A escola também é avaliada por Perrenoud quando questiona seu papel apontando-a como responsável por fabricar o fracasso escolar. Para ele existe uma tríplice fabricação do fracasso por parte da escola; em primeiro lugar através do currículo, que desconsidera as diferenças tanto do ponto em que partem, como nas condições de avançar, o que certamente favorece àqueles que estão familiarizados com as normas. Em seguida ele discute o problema da indiferença às diferenças como sendo o segundo modo de fabricar tanto o sucesso como o fracasso escolar. E finalmente, o momento e o modo de avaliação, afirmando que a importância que a escola dá a hierarquia é decisiva na construção do que se reconhece como sucesso ou fracasso e que interfere diretamente no desempenho escolar.

Outra questão trabalhada no livro é a sistematização da diferenciação, lembrando que é essencial que existam regras de funcionamento negociadas com os alunos e um mínimo de disciplina para que todos compreendam a finalidade do sistema e passem a acreditar nele. A avaliação tradicional é discutida, quando o autor questiona se os alunos que não passam pela avaliação tradicional na fase escolar, ao deparar-se com uma avaliação seletiva para disputar com àqueles que estão habituados ao sistema sentiriam dificuldades ou se seriam autônomos e preparados o suficiente para enfrentar diversas situações que se apresentem sem dificuldade.
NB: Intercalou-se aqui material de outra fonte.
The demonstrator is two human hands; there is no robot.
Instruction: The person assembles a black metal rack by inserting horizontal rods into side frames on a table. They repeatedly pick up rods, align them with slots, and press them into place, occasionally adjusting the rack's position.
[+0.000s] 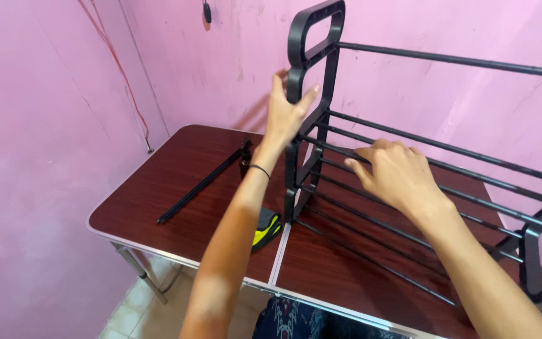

Por fim, Perrenoud lembra que a diferenciação não precisa ser pensada como uma coisa acabada, mas como uma construção que deverá ser continuamente construída em razão da complexidade e diversidade de situações.

Fazendo uma breve apreciação da obra, pode-se dizer que se trata de uma abordagem bastante completa da problemática da pedagogia diferenciada como enfrentamento do fracasso escolar. A complexidade do tema traz consigo diferentes perspectivas, que são discutidas de modo claro e coeso. Considero a obra essencial como referencial teórico para quem trabalha com questões voltadas à educação. Os temas discutidos trouxeram-me uma nova roupagem ao entendimento que tinha acerca do assunto, possibilitando um aprofundamento das ideias prévias ao fomentar um novo olhar à antiga questão.